This article is written by a student writer from the Her Campus at Point Park chapter.

In light of the recently unmasked travesty that is Hollywood and the anniversary of the U.S. election, there’s never been a timelier moment for a review of MILCK’s “Quiet”. This powerful, moving anthem recounts the inner monologue that a woman goes through. Heavily emphasized on repetition, and parallel structures, the melody itself is a catchy tune. Designed with a simple chord progression, it’s seamless for perfect harmonies. In a poetic way, it’s almost as if it was written to be sung by a group of women; ranging from the grounded altos to the free-spirited sopranos.

Originally written by singer-songwriter MILCK for the Women’s March in Washington D.C., the first-ever performance was published on YouTube the day of the march. Stated by the musician herself, the ladies in the original video were an eclectic group of women who gathered from different states. They rehearsed online, to meet only for the first time two days before the march. And then they sound like this: a collective entity. One voice speaking out against the injustices and oppression that they have come across. A collection of women of different races and different pitches, speaking out for themselves and on behalf of those who couldn’t be there. If that isn’t empowering, I don’t know what is.

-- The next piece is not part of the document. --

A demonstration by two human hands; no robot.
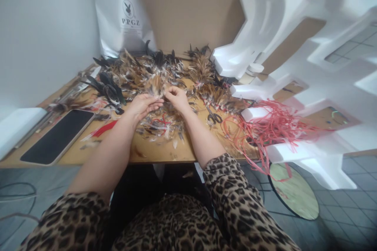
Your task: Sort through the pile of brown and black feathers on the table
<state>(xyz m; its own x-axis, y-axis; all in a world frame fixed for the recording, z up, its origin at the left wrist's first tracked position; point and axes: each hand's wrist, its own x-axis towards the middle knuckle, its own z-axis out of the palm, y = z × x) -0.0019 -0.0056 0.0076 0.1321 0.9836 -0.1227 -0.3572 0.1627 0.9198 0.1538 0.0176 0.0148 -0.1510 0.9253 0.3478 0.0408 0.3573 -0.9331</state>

My fantastic choir teacher back home didn’t hesitate when it came to the song and immediately recorded voice tracks for the song. So one can understand the impact the anthem had when the girls’ choir at my high school in Qatar, in the Middle East, performed the song shortly after it was released. The video reached virality overnight, gathering 2 million views to this day. The powerful lyrics shattered through barriers and reached women worldwide.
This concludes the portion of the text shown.